> _The data_:
____________________

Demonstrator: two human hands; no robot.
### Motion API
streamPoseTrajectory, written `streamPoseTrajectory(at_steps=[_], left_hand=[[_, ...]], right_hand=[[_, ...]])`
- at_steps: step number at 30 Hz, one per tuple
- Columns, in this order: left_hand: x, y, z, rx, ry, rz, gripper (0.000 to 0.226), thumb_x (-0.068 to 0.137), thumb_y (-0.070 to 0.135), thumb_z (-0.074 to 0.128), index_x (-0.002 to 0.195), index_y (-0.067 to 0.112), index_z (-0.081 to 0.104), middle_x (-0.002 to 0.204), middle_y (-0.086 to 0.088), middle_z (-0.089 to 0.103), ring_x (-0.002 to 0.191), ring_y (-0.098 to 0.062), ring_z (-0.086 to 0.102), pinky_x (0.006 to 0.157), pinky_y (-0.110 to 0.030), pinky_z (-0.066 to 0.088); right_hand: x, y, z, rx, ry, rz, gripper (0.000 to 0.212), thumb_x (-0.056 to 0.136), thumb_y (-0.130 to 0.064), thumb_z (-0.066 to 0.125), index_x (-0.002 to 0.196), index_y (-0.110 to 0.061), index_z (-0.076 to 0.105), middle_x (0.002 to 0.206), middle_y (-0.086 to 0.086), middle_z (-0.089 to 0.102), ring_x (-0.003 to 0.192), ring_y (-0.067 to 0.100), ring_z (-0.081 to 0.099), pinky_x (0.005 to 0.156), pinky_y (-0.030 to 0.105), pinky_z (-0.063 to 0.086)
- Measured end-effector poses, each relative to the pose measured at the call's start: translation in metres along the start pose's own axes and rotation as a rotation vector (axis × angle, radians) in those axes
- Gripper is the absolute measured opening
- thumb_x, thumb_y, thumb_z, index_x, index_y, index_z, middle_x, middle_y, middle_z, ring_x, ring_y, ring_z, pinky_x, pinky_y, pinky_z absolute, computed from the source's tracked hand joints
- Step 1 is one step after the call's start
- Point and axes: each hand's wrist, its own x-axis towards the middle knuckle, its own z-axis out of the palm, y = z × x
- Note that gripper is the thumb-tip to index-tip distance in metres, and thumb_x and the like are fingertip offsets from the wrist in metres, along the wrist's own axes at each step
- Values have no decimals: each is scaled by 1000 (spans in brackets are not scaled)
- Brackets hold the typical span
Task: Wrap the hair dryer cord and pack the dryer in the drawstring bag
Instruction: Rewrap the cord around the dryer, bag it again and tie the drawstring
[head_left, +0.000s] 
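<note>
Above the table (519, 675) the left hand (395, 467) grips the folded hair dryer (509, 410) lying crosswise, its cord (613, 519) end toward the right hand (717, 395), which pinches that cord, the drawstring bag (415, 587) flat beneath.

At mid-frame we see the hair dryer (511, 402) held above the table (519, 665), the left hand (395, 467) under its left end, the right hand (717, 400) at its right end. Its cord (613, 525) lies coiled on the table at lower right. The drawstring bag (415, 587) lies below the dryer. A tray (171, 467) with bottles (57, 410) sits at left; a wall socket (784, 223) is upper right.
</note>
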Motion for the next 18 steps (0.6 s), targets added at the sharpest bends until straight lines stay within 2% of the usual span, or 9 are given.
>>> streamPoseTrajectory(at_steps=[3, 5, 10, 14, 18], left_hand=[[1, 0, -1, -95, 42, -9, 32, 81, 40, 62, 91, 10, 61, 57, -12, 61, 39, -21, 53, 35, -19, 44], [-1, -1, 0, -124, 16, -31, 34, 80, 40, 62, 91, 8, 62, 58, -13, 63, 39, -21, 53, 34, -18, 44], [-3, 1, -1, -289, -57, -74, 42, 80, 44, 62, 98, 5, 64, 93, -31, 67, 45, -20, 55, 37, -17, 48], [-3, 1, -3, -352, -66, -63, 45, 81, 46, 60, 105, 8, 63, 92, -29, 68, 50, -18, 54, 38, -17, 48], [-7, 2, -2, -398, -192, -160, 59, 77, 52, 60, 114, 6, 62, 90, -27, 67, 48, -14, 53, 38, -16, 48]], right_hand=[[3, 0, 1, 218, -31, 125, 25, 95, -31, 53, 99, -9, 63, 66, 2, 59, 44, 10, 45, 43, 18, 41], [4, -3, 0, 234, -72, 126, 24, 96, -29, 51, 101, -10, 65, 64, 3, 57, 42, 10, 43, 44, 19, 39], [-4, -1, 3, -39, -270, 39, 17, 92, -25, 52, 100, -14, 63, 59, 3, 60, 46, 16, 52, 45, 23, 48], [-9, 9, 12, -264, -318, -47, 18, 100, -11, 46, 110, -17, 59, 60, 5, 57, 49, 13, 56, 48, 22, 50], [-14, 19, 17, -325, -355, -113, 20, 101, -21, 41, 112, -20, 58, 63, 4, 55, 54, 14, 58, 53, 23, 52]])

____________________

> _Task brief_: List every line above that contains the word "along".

> _Answer section_:
- Measured end-effector poses, each relative to the pose measured at the call's start: translation in metres along the start pose's own axes and rotation as a rotation vector (axis × angle, radians) in those axes
- Note that gripper is the thumb-tip to index-tip distance in metres, and thumb_x and the like are fingertip offsets from the wrist in metres, along the wrist's own axes at each step

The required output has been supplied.